- Bolaños Cacho in 2019

President of the Chamber of Deputies of Mexico
- Incumbent
- Assumed office 1 September 2026
- Preceded by: Kenia López Rabadán

Member of the Chamber of Deputies
- Incumbent
- Assumed office 1 September 2024
- Preceded by: Benjamín Robles Montoya
- Constituency: Oaxaca's 8th

Personal details
- Born: 2 June 1988 (age 38) Oaxaca de Juárez, Oaxaca, Mexico
- Party: Ecologist Green Party of Mexico
- Parent: Raúl Bolaños Cacho Guzmán [es] (father);
- Relatives: Raúl Bolaños-Cacho Güendulain [es] (grandfather)

= Raúl Bolaños Cacho Cué =

Mexican politician (born 1988)

Raúl Bolaños Cacho Cué (born 2 June 1988) is a Mexican politician affiliated with the Ecologist Green Party of Mexico (PVEM). He is a native of the city of Oaxaca.

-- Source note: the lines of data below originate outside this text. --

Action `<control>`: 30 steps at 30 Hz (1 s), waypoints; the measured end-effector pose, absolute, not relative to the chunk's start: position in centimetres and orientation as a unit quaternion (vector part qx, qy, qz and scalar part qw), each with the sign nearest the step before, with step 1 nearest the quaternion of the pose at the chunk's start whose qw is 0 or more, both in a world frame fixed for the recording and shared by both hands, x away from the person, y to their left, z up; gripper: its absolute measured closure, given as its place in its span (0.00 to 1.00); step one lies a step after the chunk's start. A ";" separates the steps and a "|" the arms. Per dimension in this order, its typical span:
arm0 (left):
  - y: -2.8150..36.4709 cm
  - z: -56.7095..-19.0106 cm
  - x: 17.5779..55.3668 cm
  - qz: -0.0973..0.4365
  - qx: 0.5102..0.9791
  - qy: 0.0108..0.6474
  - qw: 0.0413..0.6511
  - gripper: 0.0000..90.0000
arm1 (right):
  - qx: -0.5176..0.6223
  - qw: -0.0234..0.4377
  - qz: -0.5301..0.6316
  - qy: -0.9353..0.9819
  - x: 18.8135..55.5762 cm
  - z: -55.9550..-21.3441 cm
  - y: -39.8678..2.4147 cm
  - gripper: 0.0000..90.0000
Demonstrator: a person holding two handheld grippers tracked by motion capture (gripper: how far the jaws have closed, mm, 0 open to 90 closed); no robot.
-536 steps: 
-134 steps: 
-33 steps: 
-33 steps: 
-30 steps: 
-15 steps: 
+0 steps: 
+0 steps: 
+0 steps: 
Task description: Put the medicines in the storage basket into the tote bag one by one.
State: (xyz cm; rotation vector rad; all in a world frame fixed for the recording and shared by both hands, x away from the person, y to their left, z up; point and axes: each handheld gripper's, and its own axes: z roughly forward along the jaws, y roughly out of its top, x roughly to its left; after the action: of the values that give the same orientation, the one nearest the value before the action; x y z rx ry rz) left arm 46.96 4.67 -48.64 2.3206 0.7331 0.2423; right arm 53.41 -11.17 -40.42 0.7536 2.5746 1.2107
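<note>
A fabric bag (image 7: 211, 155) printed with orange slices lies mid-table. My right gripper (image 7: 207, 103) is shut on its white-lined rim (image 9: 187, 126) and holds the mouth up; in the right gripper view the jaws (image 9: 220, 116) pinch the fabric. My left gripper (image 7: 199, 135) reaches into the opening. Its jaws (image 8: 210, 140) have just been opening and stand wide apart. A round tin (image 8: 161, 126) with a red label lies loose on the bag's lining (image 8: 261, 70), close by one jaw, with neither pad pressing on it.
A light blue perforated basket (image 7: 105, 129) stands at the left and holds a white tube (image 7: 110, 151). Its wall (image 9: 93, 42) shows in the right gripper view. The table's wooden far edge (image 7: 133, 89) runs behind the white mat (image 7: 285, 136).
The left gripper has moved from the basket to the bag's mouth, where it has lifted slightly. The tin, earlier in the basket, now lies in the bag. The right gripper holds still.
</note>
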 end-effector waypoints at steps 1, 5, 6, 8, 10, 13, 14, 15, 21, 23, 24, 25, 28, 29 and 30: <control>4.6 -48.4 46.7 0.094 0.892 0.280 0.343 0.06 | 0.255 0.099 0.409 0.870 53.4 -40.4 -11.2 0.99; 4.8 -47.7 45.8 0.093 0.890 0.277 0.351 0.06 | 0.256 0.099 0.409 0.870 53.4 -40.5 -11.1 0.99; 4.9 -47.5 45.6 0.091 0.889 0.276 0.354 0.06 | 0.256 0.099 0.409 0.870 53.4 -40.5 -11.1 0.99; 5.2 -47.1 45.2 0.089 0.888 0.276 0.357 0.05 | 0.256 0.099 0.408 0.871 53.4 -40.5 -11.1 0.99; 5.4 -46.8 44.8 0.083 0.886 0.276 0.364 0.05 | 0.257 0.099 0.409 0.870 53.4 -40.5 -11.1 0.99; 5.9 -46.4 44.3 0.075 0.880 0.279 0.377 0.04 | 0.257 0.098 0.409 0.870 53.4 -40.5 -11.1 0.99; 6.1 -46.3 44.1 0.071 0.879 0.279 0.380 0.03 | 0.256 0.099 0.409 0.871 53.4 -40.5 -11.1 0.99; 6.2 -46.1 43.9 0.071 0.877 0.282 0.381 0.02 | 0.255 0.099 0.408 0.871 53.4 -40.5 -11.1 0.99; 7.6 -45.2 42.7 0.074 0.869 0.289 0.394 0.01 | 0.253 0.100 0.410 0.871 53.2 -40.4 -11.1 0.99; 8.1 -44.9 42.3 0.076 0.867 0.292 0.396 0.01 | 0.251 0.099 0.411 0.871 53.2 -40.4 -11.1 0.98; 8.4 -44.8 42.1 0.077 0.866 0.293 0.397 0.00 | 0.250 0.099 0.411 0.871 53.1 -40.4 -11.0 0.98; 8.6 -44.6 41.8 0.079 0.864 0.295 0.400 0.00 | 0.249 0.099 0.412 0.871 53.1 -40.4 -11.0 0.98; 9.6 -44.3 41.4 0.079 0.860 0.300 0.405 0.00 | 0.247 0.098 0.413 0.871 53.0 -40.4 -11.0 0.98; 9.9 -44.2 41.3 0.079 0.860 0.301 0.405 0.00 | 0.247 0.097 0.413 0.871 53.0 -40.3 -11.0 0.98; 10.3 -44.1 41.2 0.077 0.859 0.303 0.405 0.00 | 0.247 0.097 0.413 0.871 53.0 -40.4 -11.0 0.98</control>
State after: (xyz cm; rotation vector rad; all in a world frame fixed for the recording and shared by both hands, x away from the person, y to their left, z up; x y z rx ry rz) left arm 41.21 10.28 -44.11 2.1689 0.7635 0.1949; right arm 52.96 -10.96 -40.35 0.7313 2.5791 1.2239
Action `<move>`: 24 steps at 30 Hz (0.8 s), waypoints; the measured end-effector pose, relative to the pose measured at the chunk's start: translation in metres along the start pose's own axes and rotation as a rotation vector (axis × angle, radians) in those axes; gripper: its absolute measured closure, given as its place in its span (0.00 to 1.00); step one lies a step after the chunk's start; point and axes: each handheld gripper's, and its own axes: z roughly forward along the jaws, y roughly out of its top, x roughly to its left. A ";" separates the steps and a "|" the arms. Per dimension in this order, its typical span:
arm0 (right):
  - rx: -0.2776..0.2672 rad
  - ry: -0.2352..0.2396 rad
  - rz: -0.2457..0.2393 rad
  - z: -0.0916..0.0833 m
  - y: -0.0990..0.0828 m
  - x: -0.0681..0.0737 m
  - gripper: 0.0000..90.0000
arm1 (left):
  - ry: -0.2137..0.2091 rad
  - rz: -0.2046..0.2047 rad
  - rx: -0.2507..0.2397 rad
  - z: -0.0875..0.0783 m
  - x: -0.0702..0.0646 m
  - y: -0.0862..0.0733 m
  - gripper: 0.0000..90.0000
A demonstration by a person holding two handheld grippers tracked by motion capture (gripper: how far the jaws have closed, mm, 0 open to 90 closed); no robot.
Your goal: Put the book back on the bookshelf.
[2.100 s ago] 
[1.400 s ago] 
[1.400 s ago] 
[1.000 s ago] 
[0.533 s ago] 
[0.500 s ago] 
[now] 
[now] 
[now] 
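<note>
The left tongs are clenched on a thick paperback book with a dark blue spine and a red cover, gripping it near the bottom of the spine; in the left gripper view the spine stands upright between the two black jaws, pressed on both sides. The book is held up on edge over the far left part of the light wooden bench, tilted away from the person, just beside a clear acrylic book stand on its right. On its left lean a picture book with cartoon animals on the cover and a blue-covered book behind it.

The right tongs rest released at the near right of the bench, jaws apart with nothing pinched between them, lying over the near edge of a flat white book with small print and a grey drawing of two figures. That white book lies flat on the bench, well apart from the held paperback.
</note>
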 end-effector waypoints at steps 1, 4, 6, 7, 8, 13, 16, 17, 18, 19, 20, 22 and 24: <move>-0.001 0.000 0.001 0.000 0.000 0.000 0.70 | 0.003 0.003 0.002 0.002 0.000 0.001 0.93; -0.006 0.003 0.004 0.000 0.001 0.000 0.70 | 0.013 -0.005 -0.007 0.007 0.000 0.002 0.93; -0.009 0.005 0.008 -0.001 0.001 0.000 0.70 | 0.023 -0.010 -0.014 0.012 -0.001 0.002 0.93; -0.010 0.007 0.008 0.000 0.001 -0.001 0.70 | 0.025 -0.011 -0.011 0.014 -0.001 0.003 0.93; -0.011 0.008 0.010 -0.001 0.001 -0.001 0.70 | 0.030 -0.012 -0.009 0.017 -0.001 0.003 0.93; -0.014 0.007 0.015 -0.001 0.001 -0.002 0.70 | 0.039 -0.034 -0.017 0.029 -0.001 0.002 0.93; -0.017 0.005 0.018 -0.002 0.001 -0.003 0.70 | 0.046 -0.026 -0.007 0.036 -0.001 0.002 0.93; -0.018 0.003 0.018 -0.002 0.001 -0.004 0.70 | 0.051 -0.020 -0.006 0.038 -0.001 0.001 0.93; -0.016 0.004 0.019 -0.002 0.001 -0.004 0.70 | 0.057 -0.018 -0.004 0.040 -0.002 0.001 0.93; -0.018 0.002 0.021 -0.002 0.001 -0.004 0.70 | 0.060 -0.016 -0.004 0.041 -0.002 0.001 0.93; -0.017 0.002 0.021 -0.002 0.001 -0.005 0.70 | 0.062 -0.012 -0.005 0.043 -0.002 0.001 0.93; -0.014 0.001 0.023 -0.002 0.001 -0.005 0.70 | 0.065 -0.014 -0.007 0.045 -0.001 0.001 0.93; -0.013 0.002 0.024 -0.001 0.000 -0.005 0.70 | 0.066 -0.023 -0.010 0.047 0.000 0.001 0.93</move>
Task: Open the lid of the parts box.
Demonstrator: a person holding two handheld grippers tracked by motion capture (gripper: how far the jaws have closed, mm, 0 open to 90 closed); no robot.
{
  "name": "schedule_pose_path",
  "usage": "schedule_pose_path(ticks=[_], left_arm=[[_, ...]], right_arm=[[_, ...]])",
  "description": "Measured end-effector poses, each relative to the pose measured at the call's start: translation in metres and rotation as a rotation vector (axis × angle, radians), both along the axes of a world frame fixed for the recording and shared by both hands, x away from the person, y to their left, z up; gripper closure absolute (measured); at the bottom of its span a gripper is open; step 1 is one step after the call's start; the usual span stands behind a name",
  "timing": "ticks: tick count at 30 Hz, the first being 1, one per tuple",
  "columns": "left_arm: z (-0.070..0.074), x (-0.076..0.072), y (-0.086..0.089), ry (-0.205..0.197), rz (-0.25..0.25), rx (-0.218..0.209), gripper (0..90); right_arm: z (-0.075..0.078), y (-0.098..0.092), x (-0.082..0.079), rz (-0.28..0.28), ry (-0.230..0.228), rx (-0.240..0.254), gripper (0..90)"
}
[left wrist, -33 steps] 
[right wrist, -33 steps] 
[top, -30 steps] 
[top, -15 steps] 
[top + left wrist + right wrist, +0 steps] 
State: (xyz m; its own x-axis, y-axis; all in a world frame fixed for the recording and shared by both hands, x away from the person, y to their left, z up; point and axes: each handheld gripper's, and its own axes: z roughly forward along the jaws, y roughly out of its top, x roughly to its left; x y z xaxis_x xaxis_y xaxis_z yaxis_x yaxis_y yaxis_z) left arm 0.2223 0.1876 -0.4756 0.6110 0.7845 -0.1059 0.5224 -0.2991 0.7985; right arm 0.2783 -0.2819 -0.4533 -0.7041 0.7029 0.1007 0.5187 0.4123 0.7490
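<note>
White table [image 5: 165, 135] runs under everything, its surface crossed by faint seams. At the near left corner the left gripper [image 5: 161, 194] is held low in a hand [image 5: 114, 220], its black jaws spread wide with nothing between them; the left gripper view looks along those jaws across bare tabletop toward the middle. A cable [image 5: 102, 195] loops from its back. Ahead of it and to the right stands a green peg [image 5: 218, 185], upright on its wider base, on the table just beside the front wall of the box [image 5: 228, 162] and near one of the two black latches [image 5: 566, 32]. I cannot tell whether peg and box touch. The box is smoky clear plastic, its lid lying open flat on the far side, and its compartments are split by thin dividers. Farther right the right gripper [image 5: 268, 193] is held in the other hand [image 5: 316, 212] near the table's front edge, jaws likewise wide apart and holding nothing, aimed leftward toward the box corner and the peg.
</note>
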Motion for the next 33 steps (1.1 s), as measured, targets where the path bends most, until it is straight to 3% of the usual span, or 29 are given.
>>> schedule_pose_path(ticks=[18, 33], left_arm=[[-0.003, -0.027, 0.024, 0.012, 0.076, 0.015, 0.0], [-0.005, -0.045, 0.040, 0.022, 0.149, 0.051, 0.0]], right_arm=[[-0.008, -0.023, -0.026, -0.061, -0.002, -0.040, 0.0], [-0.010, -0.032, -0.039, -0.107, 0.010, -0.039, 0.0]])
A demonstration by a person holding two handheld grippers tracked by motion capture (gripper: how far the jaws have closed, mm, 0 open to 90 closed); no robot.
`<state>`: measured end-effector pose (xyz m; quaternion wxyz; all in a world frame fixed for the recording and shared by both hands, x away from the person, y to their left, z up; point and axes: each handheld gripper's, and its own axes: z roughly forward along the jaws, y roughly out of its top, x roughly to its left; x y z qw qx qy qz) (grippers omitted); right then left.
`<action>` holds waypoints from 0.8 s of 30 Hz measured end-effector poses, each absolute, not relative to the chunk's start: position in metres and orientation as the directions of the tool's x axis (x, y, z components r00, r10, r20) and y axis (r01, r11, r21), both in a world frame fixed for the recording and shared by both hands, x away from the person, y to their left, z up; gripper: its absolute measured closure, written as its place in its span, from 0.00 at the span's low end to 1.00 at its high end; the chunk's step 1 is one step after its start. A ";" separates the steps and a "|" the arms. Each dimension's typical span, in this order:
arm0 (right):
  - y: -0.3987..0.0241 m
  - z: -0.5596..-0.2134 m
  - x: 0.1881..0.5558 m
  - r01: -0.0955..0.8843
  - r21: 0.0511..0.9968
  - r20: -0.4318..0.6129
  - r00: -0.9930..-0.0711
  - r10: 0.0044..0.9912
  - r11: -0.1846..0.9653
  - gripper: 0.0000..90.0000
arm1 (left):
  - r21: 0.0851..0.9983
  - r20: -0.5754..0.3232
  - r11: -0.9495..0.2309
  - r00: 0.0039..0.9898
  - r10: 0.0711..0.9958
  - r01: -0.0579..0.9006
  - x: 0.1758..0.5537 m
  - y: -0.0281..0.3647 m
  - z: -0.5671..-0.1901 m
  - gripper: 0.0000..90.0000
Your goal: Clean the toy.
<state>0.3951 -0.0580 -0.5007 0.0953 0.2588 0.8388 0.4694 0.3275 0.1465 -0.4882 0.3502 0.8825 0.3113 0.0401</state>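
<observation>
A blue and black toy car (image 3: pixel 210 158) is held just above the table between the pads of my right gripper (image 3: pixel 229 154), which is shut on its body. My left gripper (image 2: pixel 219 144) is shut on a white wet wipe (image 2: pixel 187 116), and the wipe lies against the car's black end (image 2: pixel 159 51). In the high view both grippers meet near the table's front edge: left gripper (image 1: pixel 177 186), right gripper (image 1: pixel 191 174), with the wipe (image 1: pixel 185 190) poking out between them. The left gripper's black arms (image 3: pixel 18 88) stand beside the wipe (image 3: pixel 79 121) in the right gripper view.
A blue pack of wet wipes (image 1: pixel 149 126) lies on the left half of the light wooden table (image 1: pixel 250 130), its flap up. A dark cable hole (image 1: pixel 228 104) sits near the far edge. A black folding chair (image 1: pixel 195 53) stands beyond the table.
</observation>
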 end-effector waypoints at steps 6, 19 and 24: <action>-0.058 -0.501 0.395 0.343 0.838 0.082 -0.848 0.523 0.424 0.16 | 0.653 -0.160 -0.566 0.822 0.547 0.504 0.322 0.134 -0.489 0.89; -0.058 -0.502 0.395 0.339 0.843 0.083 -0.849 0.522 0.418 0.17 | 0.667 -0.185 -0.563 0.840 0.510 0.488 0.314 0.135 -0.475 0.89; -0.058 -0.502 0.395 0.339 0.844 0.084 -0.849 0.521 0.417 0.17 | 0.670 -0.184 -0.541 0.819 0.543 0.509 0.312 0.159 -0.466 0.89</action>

From 2018 to 2024, he was a member of the Senate, occupying Oaxaca's third seat.
In the 2024 general election, he was elected to the Chamber of Deputies
to represent Oaxaca's 8th district. In August 2026, he was elected to serve as president of the Chamber of Deputies during the third year of the 66th Congress (2026–2027).

==Family==
- Raúl Bolaños Cacho Guzmán, father, federal deputy and president of the Superior Court of Justice of Oaxaca.
- Raúl Bolaños-Cacho Güendulain, grandfather, federal deputy and senator.